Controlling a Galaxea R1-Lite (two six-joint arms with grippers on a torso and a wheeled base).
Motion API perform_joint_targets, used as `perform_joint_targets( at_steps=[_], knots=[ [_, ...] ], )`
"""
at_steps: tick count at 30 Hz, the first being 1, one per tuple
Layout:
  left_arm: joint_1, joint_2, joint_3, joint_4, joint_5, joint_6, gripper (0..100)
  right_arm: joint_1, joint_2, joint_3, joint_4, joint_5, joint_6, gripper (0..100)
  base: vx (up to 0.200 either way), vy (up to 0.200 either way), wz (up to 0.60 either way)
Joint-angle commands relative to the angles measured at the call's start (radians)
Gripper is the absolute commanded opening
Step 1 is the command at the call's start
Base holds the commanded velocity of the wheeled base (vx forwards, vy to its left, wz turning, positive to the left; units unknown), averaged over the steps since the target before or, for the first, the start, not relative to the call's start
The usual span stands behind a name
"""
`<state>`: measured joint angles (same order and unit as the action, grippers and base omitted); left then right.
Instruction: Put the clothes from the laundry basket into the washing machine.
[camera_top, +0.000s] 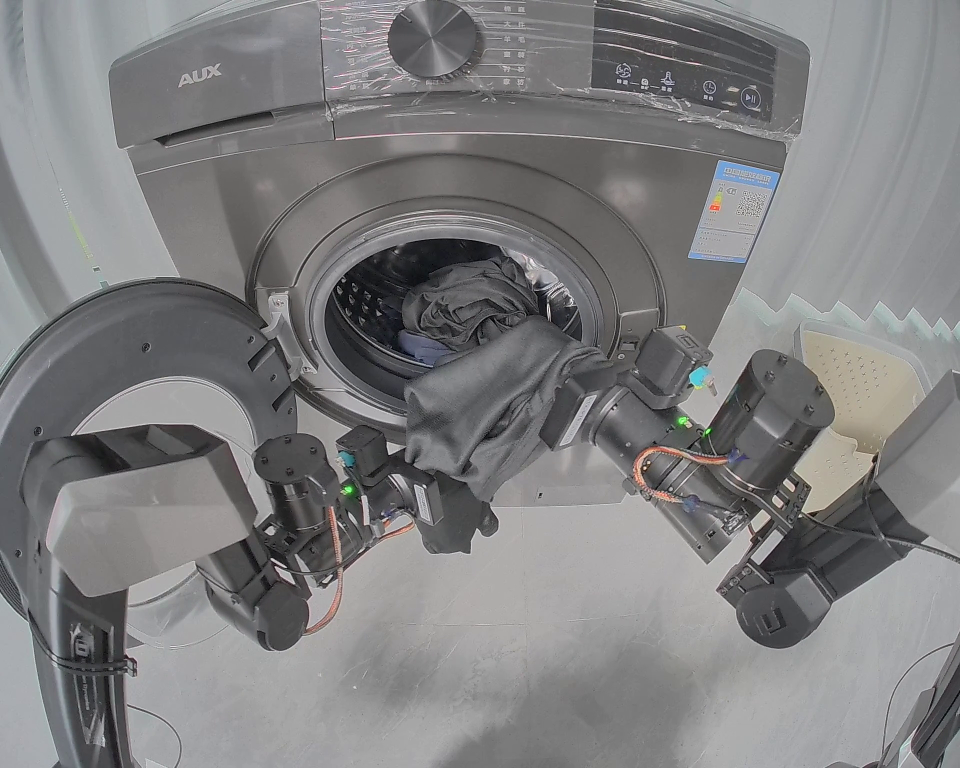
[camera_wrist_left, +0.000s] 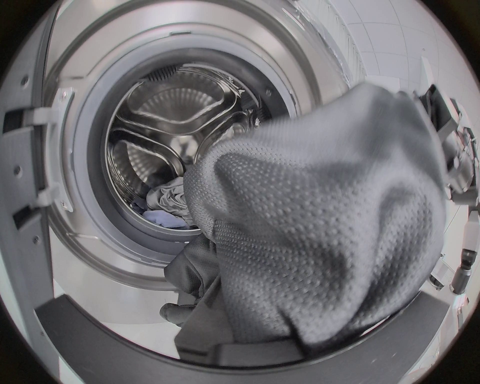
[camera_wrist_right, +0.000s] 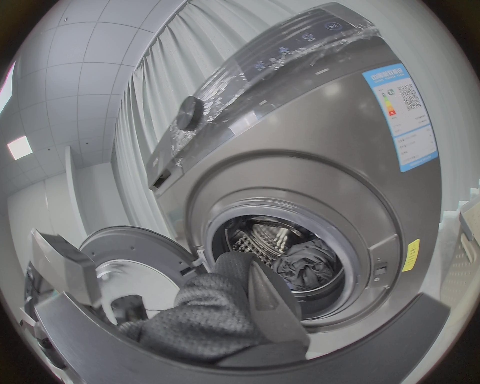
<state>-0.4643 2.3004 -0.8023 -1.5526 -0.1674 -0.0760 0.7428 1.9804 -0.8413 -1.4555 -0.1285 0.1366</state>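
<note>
From the head view, the washing machine (camera_top: 450, 170) stands on the floor (camera_top: 560, 630) with its round door (camera_top: 150, 350) swung wide to the robot's left. A dark grey mesh garment (camera_top: 490, 400) spills out of the drum (camera_top: 365, 295), lying over the lower rim of the opening and hanging down the machine's front. Its upper part drapes over the right hand (camera_top: 548, 392) at the right side of the opening, and its lowest fold wraps the left hand (camera_top: 455, 515), which is below the opening just off the machine's front. The cloth covers both hands, so I cannot tell whether either is open, closed or gripping. The cream perforated laundry basket (camera_top: 870, 385) stands on the floor just right of the machine; its contents are out of sight. The left wrist view looks straight into the drum, where a crumpled grey garment (camera_wrist_left: 170, 197) lies on a pale blue piece (camera_wrist_left: 160, 218) at the bottom. The mesh garment's knit bulges close to that camera, while a smoother dark fold hangs over the rim beneath it. The right wrist view, from lower on the right, shows a crumpled dark garment (camera_wrist_right: 305, 265) heaped in the drum, with the mesh cloth bunched close in front of the opening.
</note>
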Motion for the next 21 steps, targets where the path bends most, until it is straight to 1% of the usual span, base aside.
perform_joint_targets(
  at_steps=[1, 5, 8, 9, 13, 21],
  knots=[
    [0.010, -0.203, 0.157, -0.001, -0.009, 0.001, 0, -0.056, 0.057, 0.018, -0.006, 0.001, 0.000, 0, 0.000, 0.000, 0.00],
    [0.009, -0.292, 0.230, -0.003, -0.014, 0.002, 0, -0.040, 0.092, 0.021, -0.012, 0.003, 0.000, 0, 0.000, 0.000, 0.00],
    [0.009, -0.309, 0.242, -0.003, -0.018, 0.004, 0, -0.034, 0.100, 0.021, -0.012, 0.003, 0.000, 0, 0.000, 0.000, 0.00],
    [0.009, -0.343, 0.262, -0.003, -0.027, 0.004, 0, -0.011, 0.109, 0.022, -0.012, 0.003, 0.000, 0, 0.000, 0.000, 0.00],
    [0.009, -0.371, 0.272, -0.003, -0.027, 0.005, 0, 0.007, 0.140, 0.042, -0.016, 0.006, -0.002, 0, 0.000, 0.000, 0.00],
    [0.012, -0.377, 0.261, -0.003, -0.024, 0.002, 0, 0.038, 0.163, 0.051, -0.031, 0.012, 0.000, 0, 0.000, 0.000, 0.00]
  ],
)
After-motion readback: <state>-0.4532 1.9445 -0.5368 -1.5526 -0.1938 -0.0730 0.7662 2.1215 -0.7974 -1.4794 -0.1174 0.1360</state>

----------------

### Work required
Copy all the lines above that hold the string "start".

### Output for this exercise
Joint-angle commands relative to the angles measured at the call's start (radians)
Step 1 is the command at the call's start
Base holds the commanded velocity of the wheeled base (vx forwards, vy to its left, wz turning, positive to the left; units unknown), averaged over the steps since the target before or, for the first, the start, not relative to the call's start

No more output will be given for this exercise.